2. preparing BSA titer, concentration is respectively 0,0.25,0.5,1.0,1.5,2.0mg/ml;
3. add 78ul PBS in micro titer plate well, add 2ul variable concentrations BSA titer, 2ul purification MPO liquid, each sample Originally 3 holes are added;
4. 80ul dilution dye reagent is added in micro titer plate well, room temperature, place 5 minutes;
5. put microtitration plate in biochemistry analyzer, select wavelength 495nm, measure OD value;
6. prepare BSA concentration standard curve, calculate purification MPO concentration.

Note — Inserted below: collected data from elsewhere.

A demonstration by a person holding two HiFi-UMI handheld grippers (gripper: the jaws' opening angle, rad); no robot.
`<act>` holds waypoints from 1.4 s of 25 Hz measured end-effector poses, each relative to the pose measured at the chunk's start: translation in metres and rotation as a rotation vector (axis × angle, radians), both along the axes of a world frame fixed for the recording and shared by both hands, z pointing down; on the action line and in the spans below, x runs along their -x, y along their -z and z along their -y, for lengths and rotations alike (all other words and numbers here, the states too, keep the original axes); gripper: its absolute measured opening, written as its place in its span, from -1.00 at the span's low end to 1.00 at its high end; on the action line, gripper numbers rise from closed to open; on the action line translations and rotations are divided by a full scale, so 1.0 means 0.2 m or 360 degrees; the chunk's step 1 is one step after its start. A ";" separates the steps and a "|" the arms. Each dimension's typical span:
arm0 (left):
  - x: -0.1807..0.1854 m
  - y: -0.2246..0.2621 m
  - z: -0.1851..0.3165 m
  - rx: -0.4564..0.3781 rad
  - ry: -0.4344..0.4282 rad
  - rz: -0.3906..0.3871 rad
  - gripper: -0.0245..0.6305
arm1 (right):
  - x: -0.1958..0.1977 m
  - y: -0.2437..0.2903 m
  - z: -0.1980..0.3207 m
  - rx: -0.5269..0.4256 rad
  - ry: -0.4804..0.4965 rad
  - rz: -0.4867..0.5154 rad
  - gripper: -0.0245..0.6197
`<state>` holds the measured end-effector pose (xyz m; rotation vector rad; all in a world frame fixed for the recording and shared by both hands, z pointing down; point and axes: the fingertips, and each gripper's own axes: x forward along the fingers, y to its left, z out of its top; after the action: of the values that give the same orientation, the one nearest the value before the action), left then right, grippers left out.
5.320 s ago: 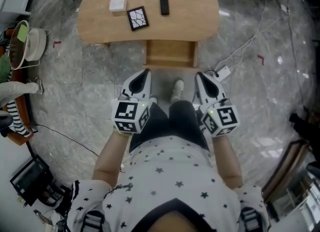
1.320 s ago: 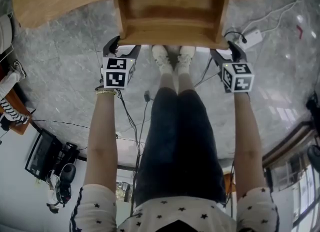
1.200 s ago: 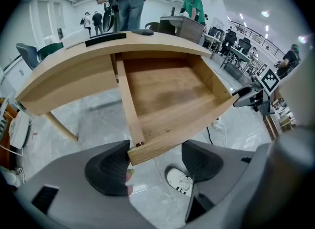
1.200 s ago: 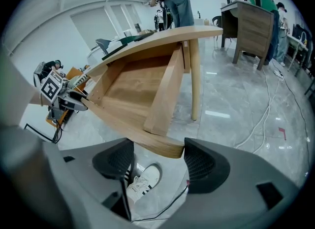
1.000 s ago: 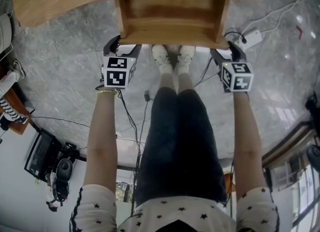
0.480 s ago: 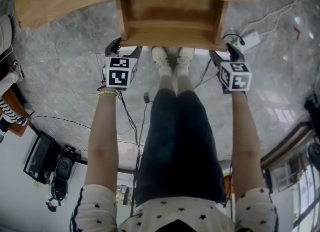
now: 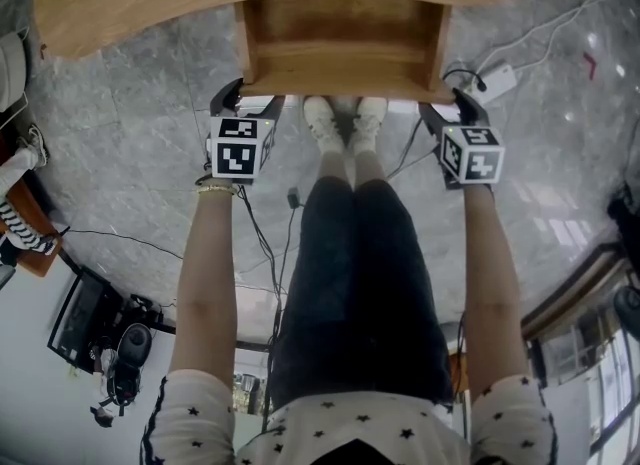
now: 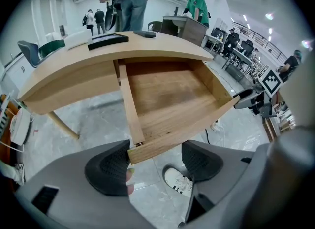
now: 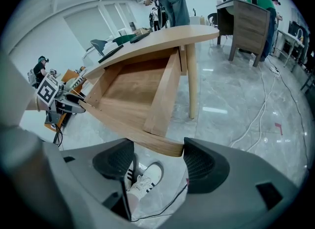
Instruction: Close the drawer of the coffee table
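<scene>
The left gripper (image 8: 155, 163) has its fingers (image 8: 109, 170) spread wide and clamped on nothing. The left front corner of the light wooden drawer (image 8: 167, 95) pokes between them, against the outer finger. The right gripper (image 9: 157, 163) is just as wide and also empty, with the drawer's right front corner by its outer finger (image 9: 203, 166). The drawer stands pulled out of the oval wooden coffee table (image 7: 110, 8), its front board facing the person and running lengthwise from gripper to gripper. White shoes (image 7: 342, 118) stand just before it.
</scene>
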<state>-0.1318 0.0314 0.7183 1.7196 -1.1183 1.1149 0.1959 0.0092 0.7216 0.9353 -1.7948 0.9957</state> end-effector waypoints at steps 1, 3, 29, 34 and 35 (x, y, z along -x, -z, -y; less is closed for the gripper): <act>0.00 0.01 0.00 -0.0002 0.0000 -0.0003 0.06 | 0.00 0.01 0.00 0.0001 -0.0004 0.0003 0.04; 0.00 0.02 0.00 -0.0001 0.0001 -0.0009 0.06 | 0.00 0.03 0.00 0.0006 -0.0010 0.0006 0.04; -0.01 0.08 0.02 0.0038 0.0002 -0.0040 0.06 | -0.01 0.08 0.03 0.0044 -0.0003 -0.0008 0.04; -0.02 0.09 0.02 0.0041 0.0011 -0.0049 0.06 | -0.02 0.09 0.05 0.0051 0.0012 -0.0014 0.04; -0.02 0.09 0.02 0.0042 0.0011 -0.0050 0.06 | -0.02 0.09 0.05 0.0052 0.0013 -0.0016 0.04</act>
<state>-0.1274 0.0272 0.7002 1.7060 -1.0844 1.0901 0.2001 -0.0003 0.7030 0.9101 -1.7677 1.0108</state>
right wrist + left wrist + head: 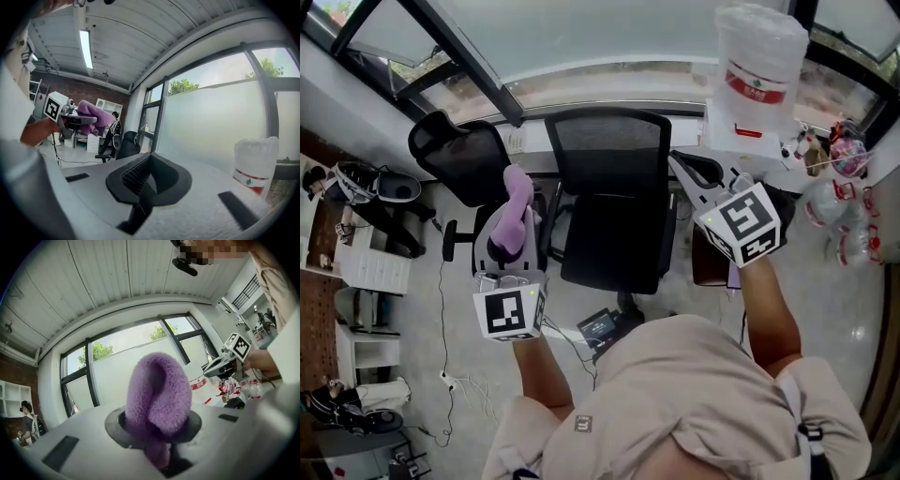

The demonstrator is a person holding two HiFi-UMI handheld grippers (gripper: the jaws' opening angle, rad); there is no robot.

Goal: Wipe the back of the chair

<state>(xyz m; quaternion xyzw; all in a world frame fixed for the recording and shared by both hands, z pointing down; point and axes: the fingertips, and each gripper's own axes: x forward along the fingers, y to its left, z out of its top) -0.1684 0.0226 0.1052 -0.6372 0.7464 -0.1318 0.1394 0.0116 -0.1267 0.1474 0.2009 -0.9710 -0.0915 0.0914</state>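
Office room with a pale floor (pixel 853 309) and big windows (pixel 581 37) along the far side. Two black chairs are sitting by them, the mesh-back chair (pixel 607 159) straight ahead and the second chair (pixel 455 155) to its left. The left gripper (pixel 508 253) is clenching one purple cloth (pixel 516 211) upright, left of the mesh back. The right gripper (pixel 692 173) jaws are pressing together on nothing — one water jug (pixel 761 56) is standing beyond it
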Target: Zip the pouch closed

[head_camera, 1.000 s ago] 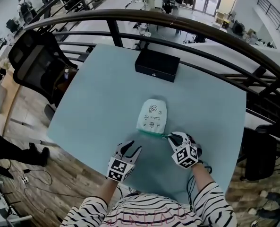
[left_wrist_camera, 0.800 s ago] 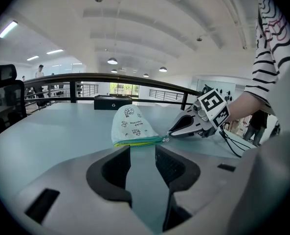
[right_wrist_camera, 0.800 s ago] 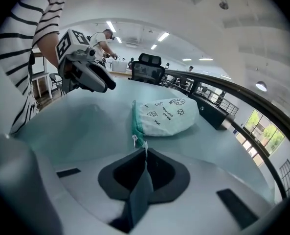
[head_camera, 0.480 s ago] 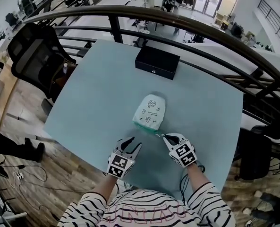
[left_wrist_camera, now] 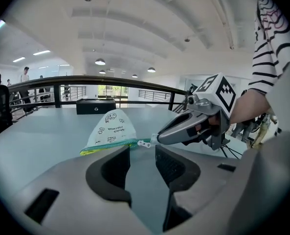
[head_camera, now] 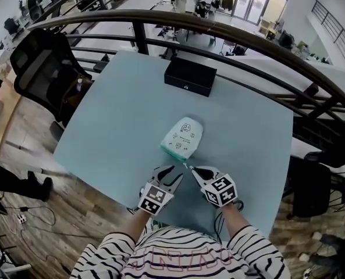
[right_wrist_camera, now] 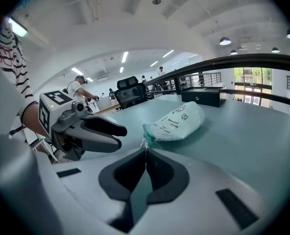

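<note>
— Why is the pouch [head_camera: 182, 137] lying flat on the teal table [head_camera: 114, 115] instead of being lifted?

— I reckon the tabletop carries it, so both tools are free for the zipper. It sits just ahead of the two grippers' tips with its zipped edge turned toward them. The black box [head_camera: 189, 77] is well beyond it, out of the way.

— And the left gripper [left_wrist_camera: 142, 156]? It looks idle.

— Its jaws stand apart with only bare table between them. It's close to the pouch's near edge, right beside the other gripper. My guess is it's placed to pin the fabric, since nothing anchors the pouch against a tug.

— The right gripper [right_wrist_camera: 145, 149]?

— Clenched, jaws together, pinching the zipper pull [left_wrist_camera: 144, 143] at its very tip, or the little tab attached to it. That's the one bit you have to drag to close the thing.

— What does the pouch look like?

— It's soft, rounded, pale mint and slightly puffed, with small dark doodles and print on top. Along the edge nearest the grippers runs the zipper [left_wrist_camera: 110, 146], a green band with yellow under it. The small pale pull sits at the end closest to the right gripper. How much of the zip is open, I can't tell from here.
</note>
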### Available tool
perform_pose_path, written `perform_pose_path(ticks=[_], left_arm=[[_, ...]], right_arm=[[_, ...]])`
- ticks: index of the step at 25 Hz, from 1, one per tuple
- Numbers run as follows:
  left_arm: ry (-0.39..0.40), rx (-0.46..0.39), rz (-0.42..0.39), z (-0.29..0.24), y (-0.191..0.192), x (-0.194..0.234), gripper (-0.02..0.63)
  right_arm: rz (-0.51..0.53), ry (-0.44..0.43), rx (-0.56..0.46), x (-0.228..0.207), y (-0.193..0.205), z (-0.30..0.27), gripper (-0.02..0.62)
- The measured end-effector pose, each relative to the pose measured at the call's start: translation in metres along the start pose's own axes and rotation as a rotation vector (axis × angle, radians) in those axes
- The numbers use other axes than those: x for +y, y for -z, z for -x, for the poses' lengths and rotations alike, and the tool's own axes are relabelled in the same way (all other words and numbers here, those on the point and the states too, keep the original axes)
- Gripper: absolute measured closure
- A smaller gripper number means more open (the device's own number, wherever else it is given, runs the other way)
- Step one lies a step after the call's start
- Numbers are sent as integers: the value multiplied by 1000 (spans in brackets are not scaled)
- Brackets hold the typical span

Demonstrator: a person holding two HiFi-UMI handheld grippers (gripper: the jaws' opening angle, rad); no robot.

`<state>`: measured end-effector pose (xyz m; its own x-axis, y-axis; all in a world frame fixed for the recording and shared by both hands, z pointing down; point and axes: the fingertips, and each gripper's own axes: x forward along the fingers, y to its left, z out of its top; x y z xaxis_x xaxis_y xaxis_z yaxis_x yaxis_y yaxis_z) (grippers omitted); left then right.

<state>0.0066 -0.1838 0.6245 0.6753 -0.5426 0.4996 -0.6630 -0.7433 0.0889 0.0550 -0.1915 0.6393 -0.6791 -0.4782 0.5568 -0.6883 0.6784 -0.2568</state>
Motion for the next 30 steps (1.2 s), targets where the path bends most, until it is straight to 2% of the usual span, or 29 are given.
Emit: perform_pose_path(ticks=[8,18,24,25,30], left_arm=[[43,23,-41,-6,4,-22,453],[4,36,-58,-12,4,-19,457],[-29,8,-51,-9,1,-18,517],[-39,8,-43,-8,1,-17,577],[-26,18,-10,-6,2,-19,580]], right_arm=[[43,-66,6,27,-2,10,566],[54,-107,13,37,-2,18,566],[40,-95,6,32,-1,22,566],[38,-93,8,31,0,22,566],[31,-88,13,29,6,27,566]])
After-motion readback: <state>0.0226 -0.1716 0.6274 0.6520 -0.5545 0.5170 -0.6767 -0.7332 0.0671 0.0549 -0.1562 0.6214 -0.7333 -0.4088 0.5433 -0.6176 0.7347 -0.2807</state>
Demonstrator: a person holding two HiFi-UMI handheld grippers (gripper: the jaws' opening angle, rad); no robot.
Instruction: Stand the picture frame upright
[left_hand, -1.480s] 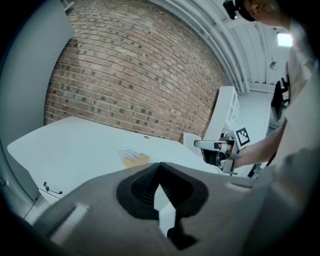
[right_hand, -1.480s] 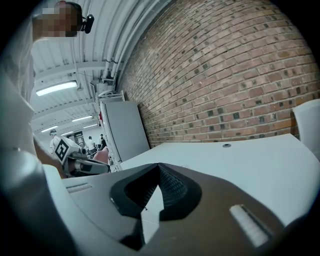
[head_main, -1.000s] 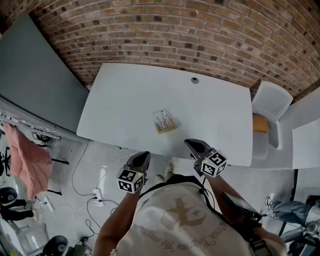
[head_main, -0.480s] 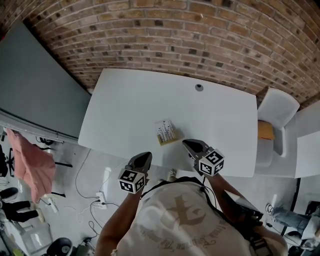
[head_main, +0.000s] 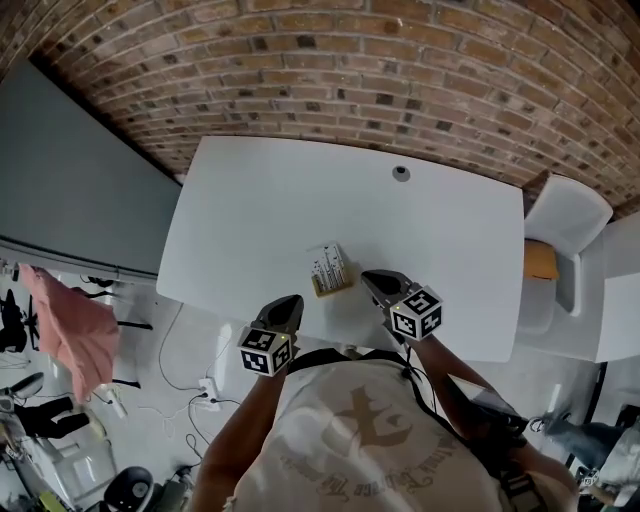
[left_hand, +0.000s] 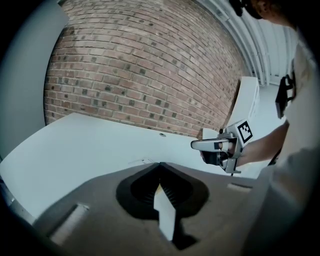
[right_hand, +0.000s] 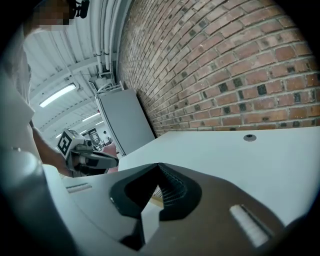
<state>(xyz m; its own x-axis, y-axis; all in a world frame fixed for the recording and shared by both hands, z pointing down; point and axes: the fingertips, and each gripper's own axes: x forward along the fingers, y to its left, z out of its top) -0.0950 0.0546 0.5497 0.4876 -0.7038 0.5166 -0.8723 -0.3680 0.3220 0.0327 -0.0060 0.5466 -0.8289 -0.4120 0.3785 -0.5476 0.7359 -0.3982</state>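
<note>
**Two shut claws flank a frame lying flat**

Two things fill the far left of the head view: a grey panel (head_main: 70, 170) and, below it, a pink cloth (head_main: 68, 335) hanging off to the side, neither of which looks part of the job. Next comes the left gripper (head_main: 288, 303), poised at the near edge of the white table (head_main: 250, 210) with its jaws pressed together and nothing between them. The picture frame (head_main: 329, 268) lies flat on its back close to that near edge, between the two tools and a little further in. The right gripper (head_main: 373, 279) has its tip just beside the frame's right side, apparently not touching, and its jaws are also pinched tight on nothing. Furthest right stands a white chair (head_main: 565, 215).

I'd guess the two tools sit either side so that one can lift an edge while the other steadies it. Narrow tips would suit sliding under a flat frame, though a proper hold would need the jaws opened.

Only the head view shows the frame whole and both tools' spacing around it. The left gripper view shows its closed jaws and the right tool level above the tabletop, with the frame barely a sliver. The right gripper view shows its teeth meshed and a tan scrap beneath them, probably the frame.
</note>
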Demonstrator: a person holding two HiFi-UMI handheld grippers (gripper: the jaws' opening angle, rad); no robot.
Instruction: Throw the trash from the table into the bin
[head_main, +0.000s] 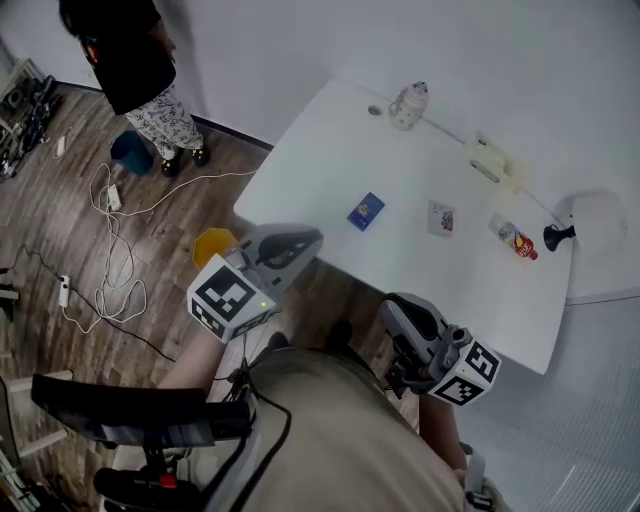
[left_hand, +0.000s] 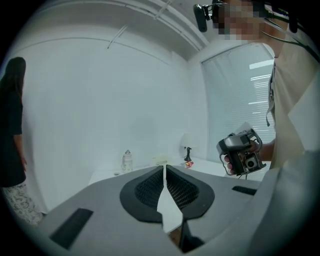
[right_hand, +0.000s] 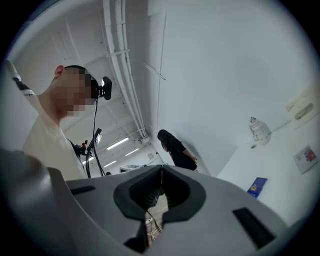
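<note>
Left hand-held gripper (head_main: 312, 238), lower left in the head view, with its marker cube toward the camera. Its jaws are pressed together with only a hairline slit between the pads, and nothing is between them. Its tip lies just off the near edge of the bench (head_main: 330, 150), over the floor (head_main: 60, 220). Right hand-held gripper (head_main: 390, 302), lower centre-right, is likewise off the bench's near edge. Its jaws are closed and empty, as its own view confirms (right_hand: 161, 170). In the left gripper view (left_hand: 165, 172) the right tool appears at the right, gripped in a hand.

Trash still lies on the white bench, well apart from both tools. It is a blue packet (head_main: 366, 211) toward the middle, a white packet (head_main: 441, 218) to its right, and a red wrapper (head_main: 518, 243) near the right end beside a black lamp (head_main: 556, 237). A pale jar (head_main: 409, 105) stands at the far edge.

Yellow bin (head_main: 214, 246) sits on the wood floor beside the bench's near-left corner, just left of the left tool. Cables (head_main: 115, 250) trail across the floor, and a bystander (head_main: 135, 70) stands at upper left next to a blue bucket (head_main: 131, 152).
</note>
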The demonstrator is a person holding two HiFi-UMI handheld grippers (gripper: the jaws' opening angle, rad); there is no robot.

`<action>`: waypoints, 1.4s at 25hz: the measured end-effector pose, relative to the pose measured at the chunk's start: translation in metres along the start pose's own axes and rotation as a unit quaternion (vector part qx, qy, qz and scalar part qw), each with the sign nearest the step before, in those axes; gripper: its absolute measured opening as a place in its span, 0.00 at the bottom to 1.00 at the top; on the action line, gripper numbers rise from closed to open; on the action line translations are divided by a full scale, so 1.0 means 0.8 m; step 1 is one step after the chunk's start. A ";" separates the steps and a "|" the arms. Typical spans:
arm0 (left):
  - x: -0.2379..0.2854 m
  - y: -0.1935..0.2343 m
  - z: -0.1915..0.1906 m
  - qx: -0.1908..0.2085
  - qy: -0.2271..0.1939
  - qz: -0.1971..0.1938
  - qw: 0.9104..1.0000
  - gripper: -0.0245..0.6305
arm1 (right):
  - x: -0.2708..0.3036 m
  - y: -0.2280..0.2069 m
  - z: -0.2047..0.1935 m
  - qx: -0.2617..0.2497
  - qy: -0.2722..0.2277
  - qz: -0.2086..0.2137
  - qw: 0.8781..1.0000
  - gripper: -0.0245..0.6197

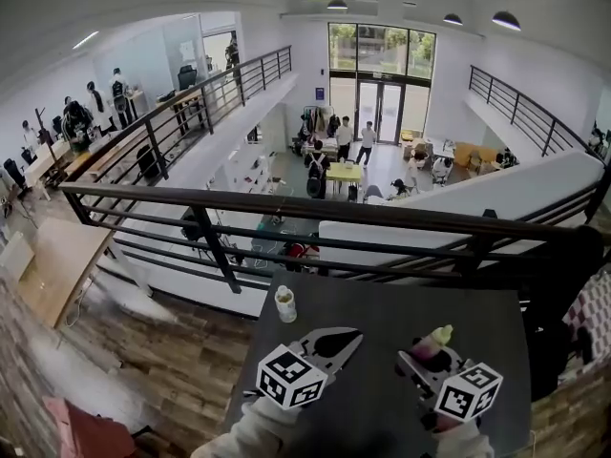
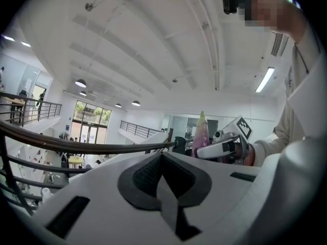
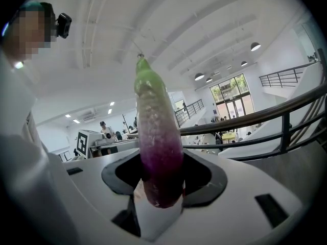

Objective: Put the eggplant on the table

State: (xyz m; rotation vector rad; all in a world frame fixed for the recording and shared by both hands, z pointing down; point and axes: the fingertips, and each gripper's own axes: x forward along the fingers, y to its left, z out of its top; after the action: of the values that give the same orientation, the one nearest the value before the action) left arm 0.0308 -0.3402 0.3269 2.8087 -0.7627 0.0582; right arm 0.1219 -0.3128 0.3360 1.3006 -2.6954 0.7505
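Your right hand-held gripper (image 1: 417,359) clamps the eggplant (image 1: 431,342) upright; lower it gently onto the dark worktop (image 1: 382,303) before releasing, keeping your closed, empty left hand-held gripper (image 1: 336,343) clear

The white left tool (image 2: 162,154) shows its dark-padded jaws together with nothing between them. Beyond it, the white right tool (image 2: 204,151) grips an upright purple, green-tipped eggplant (image 2: 201,129).

In the head view most of the eggplant (image 1: 432,342) is covered by the right gripper (image 1: 425,359). The small bottle (image 1: 284,304) carries a label too small to be read. The sleeves (image 1: 250,434) and the near end of the table (image 1: 382,299) are cut off by the lower edge.
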 end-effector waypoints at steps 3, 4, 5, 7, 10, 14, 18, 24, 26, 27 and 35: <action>0.010 -0.003 0.006 -0.006 0.002 -0.006 1.000 0.04 | -0.001 -0.005 0.011 0.000 -0.002 0.010 1.000 0.38; 0.012 -0.005 0.008 -0.007 -0.002 -0.009 1.000 0.04 | -0.002 -0.007 0.013 0.000 -0.004 0.013 1.000 0.38; 0.014 -0.005 0.011 -0.008 -0.007 -0.009 1.000 0.04 | -0.002 -0.011 0.015 0.001 -0.006 0.014 1.000 0.38; 0.014 -0.004 0.017 -0.020 -0.021 -0.006 1.000 0.04 | 0.000 -0.016 0.018 0.002 -0.007 0.019 1.000 0.38; 0.018 -0.005 0.019 -0.040 -0.032 -0.001 0.999 0.04 | 0.001 -0.017 0.024 -0.003 -0.007 0.027 1.000 0.38; 0.022 -0.014 0.010 -0.037 -0.025 0.005 0.999 0.04 | 0.001 -0.019 0.025 0.000 -0.005 0.035 0.999 0.38; 0.017 -0.018 0.001 -0.035 -0.029 0.007 0.999 0.04 | 0.000 -0.014 0.017 -0.003 -0.001 0.041 0.999 0.38; 0.002 -0.011 -0.010 -0.042 -0.029 0.018 0.999 0.04 | 0.008 -0.012 0.005 -0.001 0.016 0.048 0.999 0.38; -0.003 -0.012 -0.019 -0.051 -0.025 0.020 0.998 0.04 | 0.006 -0.012 -0.002 0.003 0.023 0.047 0.999 0.38; -0.005 -0.012 -0.022 -0.054 -0.023 0.020 0.998 0.04 | 0.006 -0.013 -0.004 0.005 0.027 0.046 0.999 0.38; -0.018 -0.005 -0.060 -0.076 -0.007 0.030 0.997 0.04 | 0.012 -0.011 -0.051 0.027 0.055 0.044 0.997 0.38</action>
State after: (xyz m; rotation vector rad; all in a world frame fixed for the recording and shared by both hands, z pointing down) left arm 0.0214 -0.3184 0.3715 2.6446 -0.8178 -0.0090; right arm 0.1157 -0.3062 0.3782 1.1213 -2.6779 0.8824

The present invention measures purification MPO halogenase activity unit:
1. 50ul working solution (20mM NaPO is added4,pH6.5,200mM NaCl,10mM TauNH2) enter in micropore titer plate well;
2. 50ul(0,50,100,200,400,800ng/ml is added) purification MPO is in corresponding microtiter plate hole;
Add 20ul H the most again2O2Solution (2mM), in every hole, is mixed, and reacts 5min;
4. add 20ul catalase (Catalase, buy Sigma) (20ug/ml) in every hole, be mixed, reaction 5min;
5. add 30ul substrate solution (2mM TMB, 100um NaI, 400mM Acetate, 10% DMF) in every hole, be mixed;
6. put microwell plate in biochemistry analyzer, select 650nm wavelength, measure 0min OD value;
7. after sustained response 5min, use 650nm wavelength, measure 5min OD value;
8. OD value=OD is calculated5min–OD0min
The present invention measures MPO halogenase activity unit in serum/slurry specimen:
1. 50ul working solution (20mM NaPO is added4,pH6.5,100mM NaCl,5mM TauNH2) enter in micropore titer plate well;
2. 50ul serum and MPO calibration object (0,50,100,200,400,600U) are added in corresponding microtiter plate hole;
Add 20ul H the most again2O2Solution (2mM), in every hole, is mixed, and reacts 5min;
4. add 20ul Catalase (20ug/ml) in every hole, be mixed, react 5min;
5. add 30ul substrate solution (2mM TMB, 100um NaI, 400mM Acetate, 10% DMF) in every hole, be mixed;
6. put microwell plate in biochemistry analyzer, select 650nm wavelength, measure 0min OD value;
7. after sustained response 5min, use 650nm wavelength, measure 5min OD value;
8. OD value=OD is calculated5min–OD0min
The present invention is directly from HL-60 cell extraction MPO, and in blood of human body, mainly neutrophil cell produces MPO in a large number, And HL-60 cell is acute neutrophilic Leukemia Cell Lines, produce a large amount of ripe MPO.The growth of HL-60 cell is fast, Culture medium requires low, energy mass propgation, reduces low cost.Important be ripe MPO isoelectric point, IP (pI) be 9.2, and be glycosylation Albumen, isolates MPO for ion chromatography and glycosylation protein binding method and provides basis.The present invention separates MPO experimentation and uses Gentle buffer, does not change MPO protein structure;With without Oxidizing and Reducing Agents buffer, do not disturb MPO enzymatic activity, finally It is purified into and there is nature protein structure and enzymatic activity MPO, can be as measuring MPO enzymatic activity and the calibration of concentration in blood preparation Product.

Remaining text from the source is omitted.